Stephen Catterson Smith was an English portrait-painter and president of the Royal Hibernian Academy.
Smith was born in Skipton, North Yorkshire, the son of Joseph Smith, artist and coach-painter, and Anne, his wife, daughter of Stephen Catterson of Gawflat, Yorkshire. His parents moved early in his life to Kingston upon Hull, and at the age of about sixteen Smith went to London to support himself by the practical study of art. Obtaining admission to the schools of the Royal Academy, he distinguished himself in the competitions there, and afterwards studied in Paris. He first attracted notice by his skill in drawing portraits in black chalk, many of these being published in lithography by Richard James Lane. He made drawings of this class for H.R.H. the Duchess of Kent, of Queen Victoria (as princess), the duchess herself, the King of Hanover, and other members of the royal family. He then removed for a few years to Yeovil in Somersetshire, returning, however, to London about 1838, when he exhibited some portraits at the Royal Academy.
About 1840 Smith received some commissions to paint portraits in Ireland, which led him to settle first at Derry, and afterwards at Dublin, where he spent the remainder of his life. He soon became Portrait Painter to the Lord Lieutenant, a post he held for almost 30 years. At Dublin Smith quickly became the leading portrait-painter of the day, and was considered very successful with his likenesses both in male and female portraits, painting something in the manner of Sir Thomas Lawrence. Nearly every distinguished person in Ireland sat to Smith during his career in Dublin, including all the lord-lieutenants of Ireland for thirty years. In 1854 he painted from the life a full-length portrait of Queen Victoria for the corporation of Dublin. Many of his portraits were engraved.

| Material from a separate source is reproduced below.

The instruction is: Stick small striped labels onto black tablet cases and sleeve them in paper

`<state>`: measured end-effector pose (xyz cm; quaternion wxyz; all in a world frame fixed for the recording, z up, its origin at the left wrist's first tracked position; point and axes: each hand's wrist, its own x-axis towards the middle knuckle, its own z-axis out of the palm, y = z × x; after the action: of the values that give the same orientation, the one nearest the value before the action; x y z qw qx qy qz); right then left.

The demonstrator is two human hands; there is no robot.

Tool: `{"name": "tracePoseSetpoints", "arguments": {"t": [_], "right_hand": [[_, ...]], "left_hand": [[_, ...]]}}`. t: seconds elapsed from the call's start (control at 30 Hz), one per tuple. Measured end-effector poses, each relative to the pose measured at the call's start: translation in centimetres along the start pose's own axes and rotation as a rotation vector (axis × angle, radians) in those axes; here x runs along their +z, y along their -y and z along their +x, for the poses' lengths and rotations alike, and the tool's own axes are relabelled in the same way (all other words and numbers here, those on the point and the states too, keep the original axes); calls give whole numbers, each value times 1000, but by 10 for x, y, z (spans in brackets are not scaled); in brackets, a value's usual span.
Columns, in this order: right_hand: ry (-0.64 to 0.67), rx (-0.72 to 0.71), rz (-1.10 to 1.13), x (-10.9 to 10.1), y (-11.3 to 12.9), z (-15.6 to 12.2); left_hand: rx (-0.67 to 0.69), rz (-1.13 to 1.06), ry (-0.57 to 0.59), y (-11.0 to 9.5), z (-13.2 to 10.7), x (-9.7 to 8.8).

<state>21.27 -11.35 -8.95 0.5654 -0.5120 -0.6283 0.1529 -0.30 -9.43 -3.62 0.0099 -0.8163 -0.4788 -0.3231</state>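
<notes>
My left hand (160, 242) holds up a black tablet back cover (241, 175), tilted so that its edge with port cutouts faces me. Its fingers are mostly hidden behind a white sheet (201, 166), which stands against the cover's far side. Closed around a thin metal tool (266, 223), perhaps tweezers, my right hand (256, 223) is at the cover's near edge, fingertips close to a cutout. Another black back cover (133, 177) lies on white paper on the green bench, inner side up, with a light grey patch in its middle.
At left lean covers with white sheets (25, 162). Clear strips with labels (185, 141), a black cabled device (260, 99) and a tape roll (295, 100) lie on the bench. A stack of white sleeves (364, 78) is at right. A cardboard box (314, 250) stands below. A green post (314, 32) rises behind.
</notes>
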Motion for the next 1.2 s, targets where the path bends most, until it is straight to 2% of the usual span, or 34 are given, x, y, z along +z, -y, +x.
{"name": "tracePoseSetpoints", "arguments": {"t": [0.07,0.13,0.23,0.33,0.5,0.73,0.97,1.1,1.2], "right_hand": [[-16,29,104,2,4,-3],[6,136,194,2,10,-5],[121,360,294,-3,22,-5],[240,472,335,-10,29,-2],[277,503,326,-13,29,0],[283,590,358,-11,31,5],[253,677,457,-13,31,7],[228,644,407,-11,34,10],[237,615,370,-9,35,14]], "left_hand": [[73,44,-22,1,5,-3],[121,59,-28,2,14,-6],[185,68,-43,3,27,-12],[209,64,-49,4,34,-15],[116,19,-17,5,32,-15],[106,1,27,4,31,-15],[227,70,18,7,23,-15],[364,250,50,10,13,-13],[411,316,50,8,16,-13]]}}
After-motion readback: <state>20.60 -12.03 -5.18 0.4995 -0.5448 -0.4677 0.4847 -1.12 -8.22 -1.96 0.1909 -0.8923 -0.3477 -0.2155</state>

Smith was elected an associate of the Royal Hibernian Academy of Arts on 11 May 1844, a full member on 13 September following, and was elected president on 7 March 1859, holding this post until 1864. He was re-elected in 1868, but held the post for only a few months. He was appointed Director of the National Gallery of Ireland in 1868. He continued to paint up to the time of his death, which occurred suddenly in Dublin on 20 May 1872.
Smith married, in 1845, Anne, daughter of Robert Titus Wyke, an English artist, residing at Wexford. She was herself a miniature-painter. By her Smith left six sons and four daughters, of whom Stephen Catterson Smith (a member of the Royal Hibernian Academy and practising in Dublin) and Robert Catterson Smith (practising in London) also adopted art as a profession.